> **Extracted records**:
________

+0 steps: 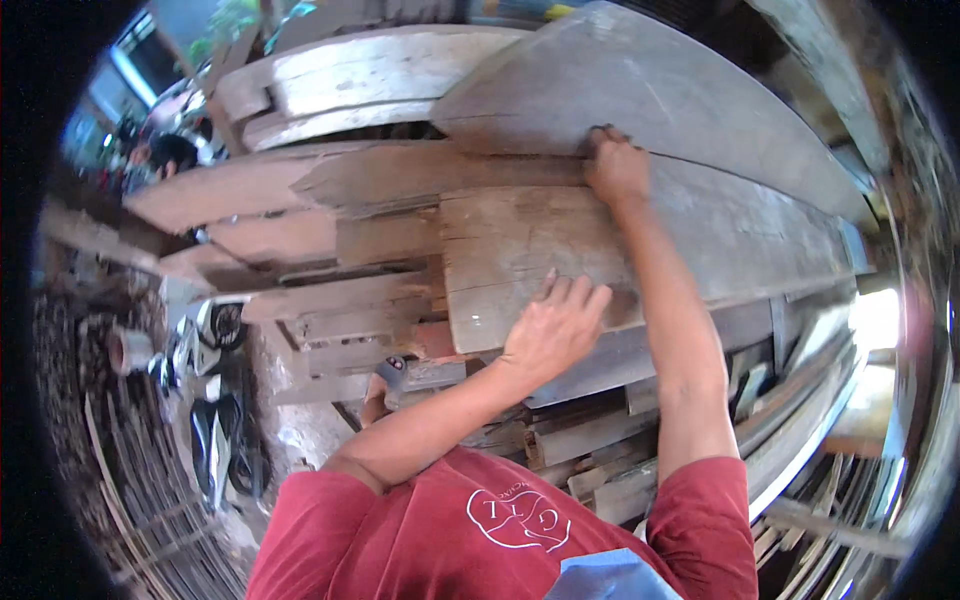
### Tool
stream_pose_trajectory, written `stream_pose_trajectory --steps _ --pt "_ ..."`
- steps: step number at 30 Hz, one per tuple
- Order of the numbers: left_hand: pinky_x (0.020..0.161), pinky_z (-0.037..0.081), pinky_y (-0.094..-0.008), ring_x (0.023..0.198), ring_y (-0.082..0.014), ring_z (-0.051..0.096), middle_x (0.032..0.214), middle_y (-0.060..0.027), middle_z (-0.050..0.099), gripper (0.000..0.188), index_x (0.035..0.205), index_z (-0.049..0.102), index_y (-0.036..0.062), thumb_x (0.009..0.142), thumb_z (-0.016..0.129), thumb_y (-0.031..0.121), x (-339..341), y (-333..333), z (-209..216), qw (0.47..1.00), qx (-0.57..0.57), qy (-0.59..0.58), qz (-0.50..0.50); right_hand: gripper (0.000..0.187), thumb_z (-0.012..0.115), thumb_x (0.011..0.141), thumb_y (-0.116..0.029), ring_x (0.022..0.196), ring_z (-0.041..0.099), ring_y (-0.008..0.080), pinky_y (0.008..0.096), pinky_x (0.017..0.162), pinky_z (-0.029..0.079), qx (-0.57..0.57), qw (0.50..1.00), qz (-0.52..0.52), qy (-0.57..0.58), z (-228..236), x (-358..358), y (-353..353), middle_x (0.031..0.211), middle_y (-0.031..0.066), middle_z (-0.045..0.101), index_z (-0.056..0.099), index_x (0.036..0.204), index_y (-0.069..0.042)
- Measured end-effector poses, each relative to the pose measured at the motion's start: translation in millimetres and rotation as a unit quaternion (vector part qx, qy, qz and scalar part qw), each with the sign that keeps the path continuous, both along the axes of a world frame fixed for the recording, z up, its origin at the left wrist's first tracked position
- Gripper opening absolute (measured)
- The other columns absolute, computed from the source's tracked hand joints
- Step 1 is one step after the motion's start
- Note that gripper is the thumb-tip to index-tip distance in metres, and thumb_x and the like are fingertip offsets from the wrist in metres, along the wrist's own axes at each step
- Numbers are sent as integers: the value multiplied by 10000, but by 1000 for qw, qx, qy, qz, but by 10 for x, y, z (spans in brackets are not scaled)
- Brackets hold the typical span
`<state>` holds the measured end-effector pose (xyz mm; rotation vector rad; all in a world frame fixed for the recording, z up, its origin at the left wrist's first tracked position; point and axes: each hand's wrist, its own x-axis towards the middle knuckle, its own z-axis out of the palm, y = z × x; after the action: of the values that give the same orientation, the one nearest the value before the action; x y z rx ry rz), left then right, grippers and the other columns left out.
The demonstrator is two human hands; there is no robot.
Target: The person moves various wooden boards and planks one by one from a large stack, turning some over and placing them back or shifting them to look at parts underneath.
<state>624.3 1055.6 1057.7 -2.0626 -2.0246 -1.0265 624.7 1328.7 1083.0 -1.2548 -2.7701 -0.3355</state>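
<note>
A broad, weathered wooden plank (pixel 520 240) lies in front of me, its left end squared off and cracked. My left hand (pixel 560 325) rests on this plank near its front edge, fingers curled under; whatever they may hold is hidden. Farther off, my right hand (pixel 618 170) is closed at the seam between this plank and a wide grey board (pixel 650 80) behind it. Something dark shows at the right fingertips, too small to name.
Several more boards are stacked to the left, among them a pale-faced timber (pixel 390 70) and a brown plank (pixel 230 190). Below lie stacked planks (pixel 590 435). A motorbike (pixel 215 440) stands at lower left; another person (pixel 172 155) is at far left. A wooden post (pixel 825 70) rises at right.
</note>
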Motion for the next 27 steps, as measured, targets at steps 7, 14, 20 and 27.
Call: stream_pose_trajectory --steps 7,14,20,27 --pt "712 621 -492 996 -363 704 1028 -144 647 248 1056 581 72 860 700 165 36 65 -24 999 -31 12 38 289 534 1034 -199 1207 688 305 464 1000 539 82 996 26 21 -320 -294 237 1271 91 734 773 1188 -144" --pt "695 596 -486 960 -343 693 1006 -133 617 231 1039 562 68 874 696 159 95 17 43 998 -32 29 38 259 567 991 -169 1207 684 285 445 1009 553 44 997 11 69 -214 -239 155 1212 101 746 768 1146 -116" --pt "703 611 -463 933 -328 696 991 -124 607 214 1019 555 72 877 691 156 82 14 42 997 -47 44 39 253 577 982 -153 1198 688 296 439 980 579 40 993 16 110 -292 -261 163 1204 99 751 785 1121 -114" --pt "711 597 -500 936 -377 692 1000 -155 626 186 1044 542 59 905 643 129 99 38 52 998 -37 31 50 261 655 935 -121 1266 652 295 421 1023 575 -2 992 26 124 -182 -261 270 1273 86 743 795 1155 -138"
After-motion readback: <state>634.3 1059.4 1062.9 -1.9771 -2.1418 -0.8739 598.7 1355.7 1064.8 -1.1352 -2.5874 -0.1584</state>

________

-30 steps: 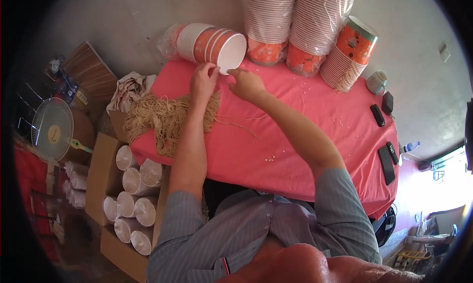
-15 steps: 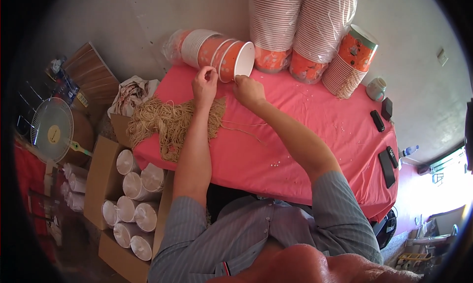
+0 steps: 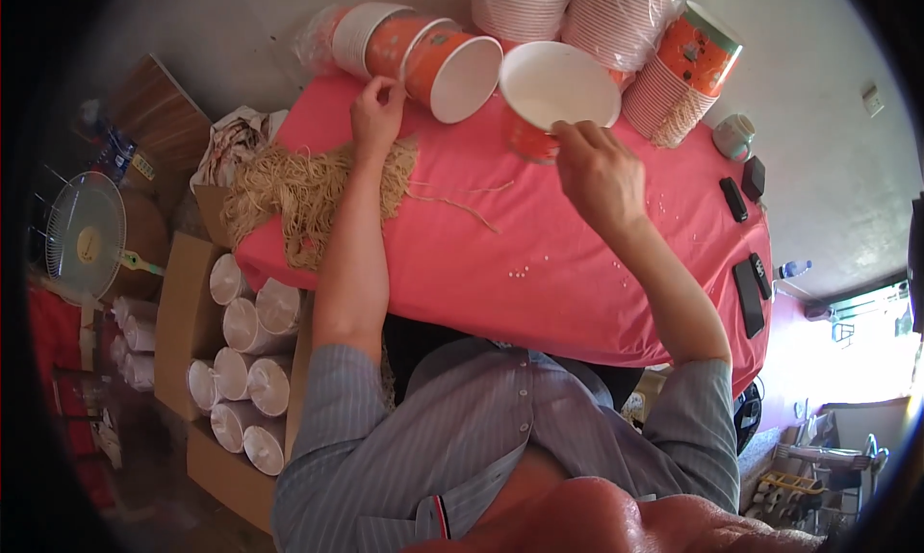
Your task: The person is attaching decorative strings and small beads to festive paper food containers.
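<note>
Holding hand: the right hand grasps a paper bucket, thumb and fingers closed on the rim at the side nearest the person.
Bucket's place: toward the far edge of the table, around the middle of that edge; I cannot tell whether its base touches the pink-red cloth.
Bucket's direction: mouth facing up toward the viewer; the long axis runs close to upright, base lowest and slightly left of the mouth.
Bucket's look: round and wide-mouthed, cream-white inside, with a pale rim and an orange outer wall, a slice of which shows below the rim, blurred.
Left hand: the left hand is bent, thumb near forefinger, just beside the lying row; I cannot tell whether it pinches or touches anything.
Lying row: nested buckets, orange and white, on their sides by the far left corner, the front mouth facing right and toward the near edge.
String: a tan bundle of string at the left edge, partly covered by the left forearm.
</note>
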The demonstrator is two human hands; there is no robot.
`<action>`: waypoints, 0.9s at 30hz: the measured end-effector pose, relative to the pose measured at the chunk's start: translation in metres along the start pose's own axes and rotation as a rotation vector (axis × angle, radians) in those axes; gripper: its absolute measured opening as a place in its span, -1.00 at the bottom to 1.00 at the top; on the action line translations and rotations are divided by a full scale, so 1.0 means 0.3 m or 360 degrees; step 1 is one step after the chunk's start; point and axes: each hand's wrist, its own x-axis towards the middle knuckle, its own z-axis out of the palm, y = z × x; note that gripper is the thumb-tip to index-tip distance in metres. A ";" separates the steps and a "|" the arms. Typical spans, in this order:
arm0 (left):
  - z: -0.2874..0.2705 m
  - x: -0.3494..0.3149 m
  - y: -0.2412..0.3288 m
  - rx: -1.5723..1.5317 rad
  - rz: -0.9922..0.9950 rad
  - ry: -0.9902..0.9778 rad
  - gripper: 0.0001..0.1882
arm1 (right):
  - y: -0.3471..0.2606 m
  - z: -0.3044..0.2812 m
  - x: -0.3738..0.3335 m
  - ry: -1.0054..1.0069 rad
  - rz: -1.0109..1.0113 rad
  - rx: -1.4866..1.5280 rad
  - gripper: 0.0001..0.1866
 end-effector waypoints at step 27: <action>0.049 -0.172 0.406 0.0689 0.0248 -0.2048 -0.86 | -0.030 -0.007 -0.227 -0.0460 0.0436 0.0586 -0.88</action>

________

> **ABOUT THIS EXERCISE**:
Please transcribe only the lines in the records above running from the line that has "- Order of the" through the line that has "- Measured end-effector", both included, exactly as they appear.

> **TASK RESPONSE**:
- Order of the numbers: left_hand: pinky_x (0.020..0.161), pinky_z (-0.037..0.081), pinky_y (-0.094..-0.008), ring_x (0.023..0.198), ring_y (-0.082..0.014), ring_z (-0.051..0.096), middle_x (0.032..0.214), middle_y (-0.060..0.027), middle_z (-0.050..0.099), gripper (0.000..0.188), index_x (0.035..0.205), index_z (-0.049..0.102), index_y (-0.036..0.062), thumb_x (0.009..0.142), thumb_z (-0.016..0.129), thumb_y (-0.031..0.121), x (-339..341), y (-333..333), z (-209..216), qw (0.47..1.00), qx (-0.57..0.57), qy (-0.59..0.58), qz (-0.50..0.50); right_hand: gripper (0.000..0.187), thumb_z (-0.012..0.115), thumb_x (0.011..0.141), thumb_y (-0.116..0.029), ring_x (0.022..0.196), ring_z (-0.041..0.099), ring_y (-0.008..0.080), pinky_y (0.008..0.096), pinky_x (0.017..0.162), pinky_z (-0.029..0.079), qx (-0.57..0.57), qw (0.50..1.00), qz (-0.52..0.52), qy (-0.57..0.58), z (-228..236), x (-358..358), y (-353..353), middle_x (0.031..0.211), middle_y (-0.031..0.066), middle_z (-0.045..0.101), index_z (-0.056..0.099), index_x (0.036..0.204), index_y (-0.069..0.042)
- Measured end-effector poses, each relative to the pose measured at the motion's start: translation in millimetres and rotation as a unit quaternion (vector part qx, qy, qz and scalar part qw), each with the sign that keeps the path continuous, both along the axes of a world frame fixed for the recording, z up, its origin at the left wrist's first tracked position

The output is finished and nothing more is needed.